REQUIREMENT: Run through the data and copy out every line that mentions the word "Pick".

(DATASET begins)

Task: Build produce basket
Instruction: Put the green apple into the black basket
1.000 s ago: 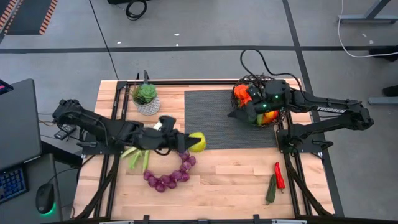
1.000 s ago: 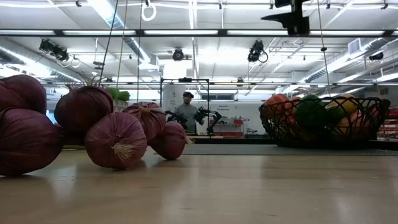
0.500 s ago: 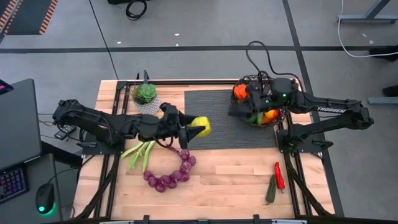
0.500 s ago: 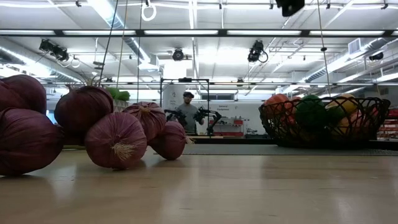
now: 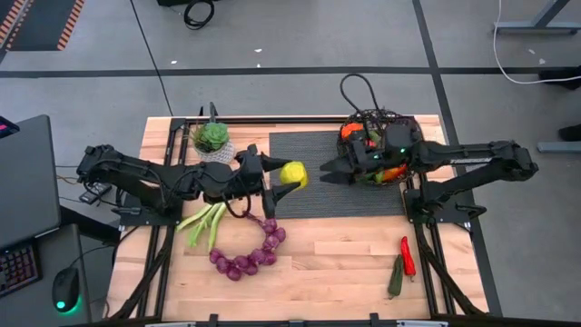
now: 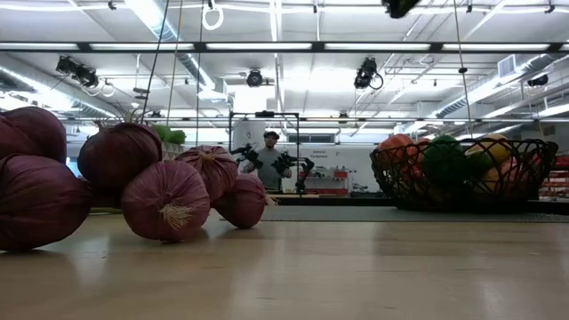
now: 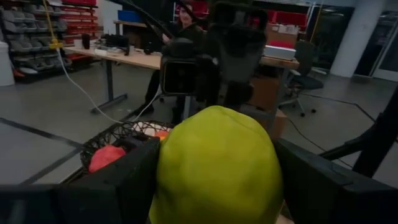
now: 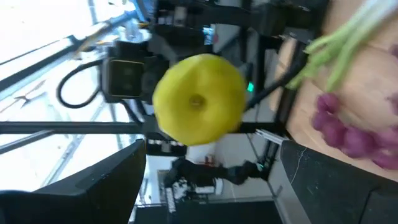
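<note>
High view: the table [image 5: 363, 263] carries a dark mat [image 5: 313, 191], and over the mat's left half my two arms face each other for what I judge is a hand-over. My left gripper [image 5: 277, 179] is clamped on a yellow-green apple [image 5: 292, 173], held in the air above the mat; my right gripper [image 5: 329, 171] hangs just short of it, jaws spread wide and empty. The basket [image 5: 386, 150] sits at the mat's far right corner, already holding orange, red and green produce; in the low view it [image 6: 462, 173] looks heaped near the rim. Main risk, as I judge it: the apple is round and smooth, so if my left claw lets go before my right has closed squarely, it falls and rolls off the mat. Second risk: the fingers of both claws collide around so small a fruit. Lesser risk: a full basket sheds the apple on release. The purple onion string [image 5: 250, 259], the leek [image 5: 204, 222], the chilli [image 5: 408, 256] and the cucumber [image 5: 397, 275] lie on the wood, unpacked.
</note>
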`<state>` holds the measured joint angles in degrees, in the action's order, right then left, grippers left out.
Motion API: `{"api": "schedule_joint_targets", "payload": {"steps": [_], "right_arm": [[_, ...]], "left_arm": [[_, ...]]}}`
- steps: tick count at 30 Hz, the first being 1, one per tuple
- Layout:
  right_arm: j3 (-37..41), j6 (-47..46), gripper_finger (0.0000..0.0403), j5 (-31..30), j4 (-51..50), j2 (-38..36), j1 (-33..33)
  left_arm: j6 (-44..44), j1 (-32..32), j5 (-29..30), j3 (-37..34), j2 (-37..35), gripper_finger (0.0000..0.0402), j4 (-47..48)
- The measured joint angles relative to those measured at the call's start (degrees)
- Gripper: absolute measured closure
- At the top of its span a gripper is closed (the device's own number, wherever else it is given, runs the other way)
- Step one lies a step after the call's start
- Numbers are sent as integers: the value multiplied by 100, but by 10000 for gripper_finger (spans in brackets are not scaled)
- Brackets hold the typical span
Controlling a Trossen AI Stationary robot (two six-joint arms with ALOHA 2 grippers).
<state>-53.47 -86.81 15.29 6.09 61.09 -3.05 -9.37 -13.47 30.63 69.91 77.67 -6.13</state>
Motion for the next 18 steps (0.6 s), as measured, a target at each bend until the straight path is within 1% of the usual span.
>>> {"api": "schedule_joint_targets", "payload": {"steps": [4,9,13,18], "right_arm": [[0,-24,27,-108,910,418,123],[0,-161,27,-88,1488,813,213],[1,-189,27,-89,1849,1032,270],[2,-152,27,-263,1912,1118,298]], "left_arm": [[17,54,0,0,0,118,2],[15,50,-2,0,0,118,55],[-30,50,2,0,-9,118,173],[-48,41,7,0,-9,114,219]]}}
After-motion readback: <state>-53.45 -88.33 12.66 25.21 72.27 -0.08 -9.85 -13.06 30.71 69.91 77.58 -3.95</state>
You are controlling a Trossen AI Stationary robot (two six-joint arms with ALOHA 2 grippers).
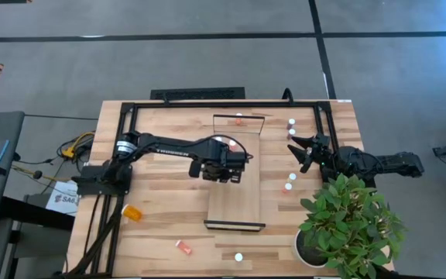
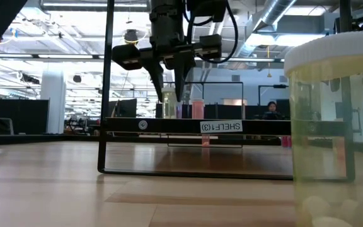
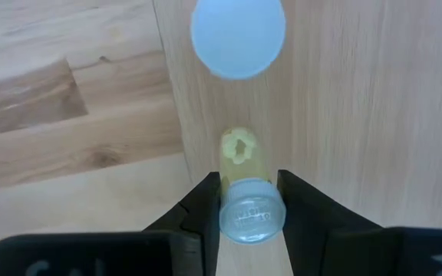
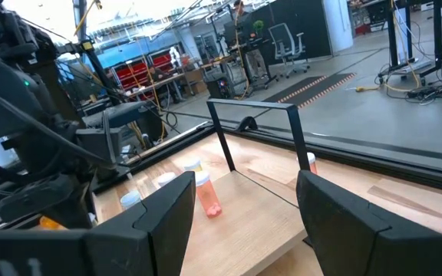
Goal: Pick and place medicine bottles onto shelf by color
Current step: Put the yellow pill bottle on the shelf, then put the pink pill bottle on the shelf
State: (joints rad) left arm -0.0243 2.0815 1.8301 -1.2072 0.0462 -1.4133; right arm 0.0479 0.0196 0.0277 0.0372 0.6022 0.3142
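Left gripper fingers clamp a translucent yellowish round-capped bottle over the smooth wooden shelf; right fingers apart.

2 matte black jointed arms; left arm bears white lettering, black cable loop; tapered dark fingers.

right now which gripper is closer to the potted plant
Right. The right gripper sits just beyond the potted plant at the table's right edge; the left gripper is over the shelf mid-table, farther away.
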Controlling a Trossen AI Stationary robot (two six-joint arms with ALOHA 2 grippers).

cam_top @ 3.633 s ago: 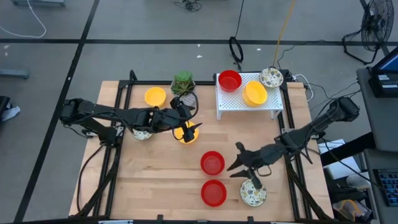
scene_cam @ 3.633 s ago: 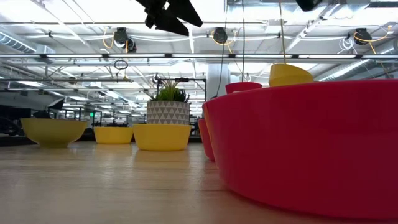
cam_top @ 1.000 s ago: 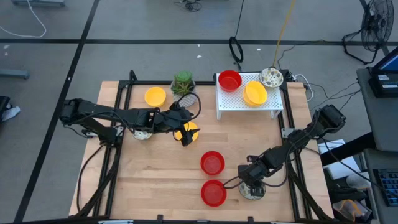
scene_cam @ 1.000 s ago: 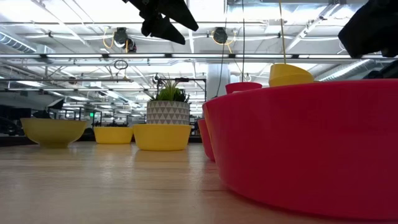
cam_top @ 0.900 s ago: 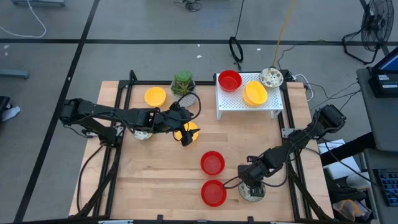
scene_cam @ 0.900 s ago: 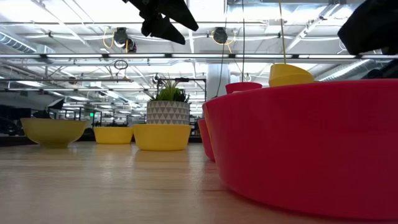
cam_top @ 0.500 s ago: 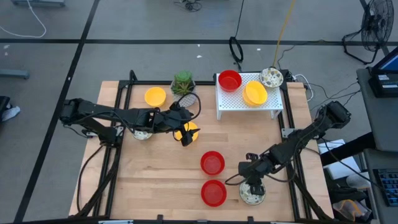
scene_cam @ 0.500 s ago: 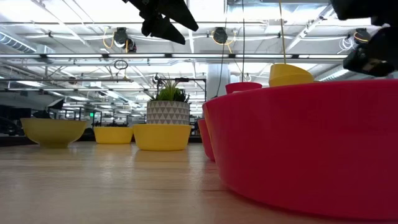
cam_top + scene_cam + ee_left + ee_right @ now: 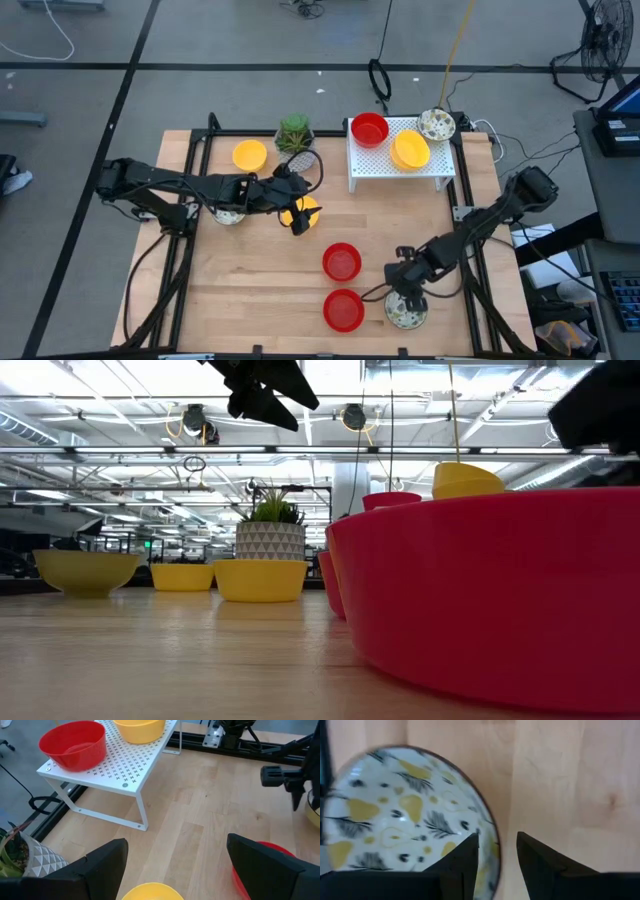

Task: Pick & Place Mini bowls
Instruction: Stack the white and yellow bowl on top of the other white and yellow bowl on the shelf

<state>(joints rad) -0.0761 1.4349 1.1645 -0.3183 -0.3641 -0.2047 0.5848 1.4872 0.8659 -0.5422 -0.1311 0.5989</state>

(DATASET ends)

SOLUTION FOR THIS EXERCISE:
Goal: Pick and place medicine bottles onto shelf by color
Task: Pick & Place Mini bowls

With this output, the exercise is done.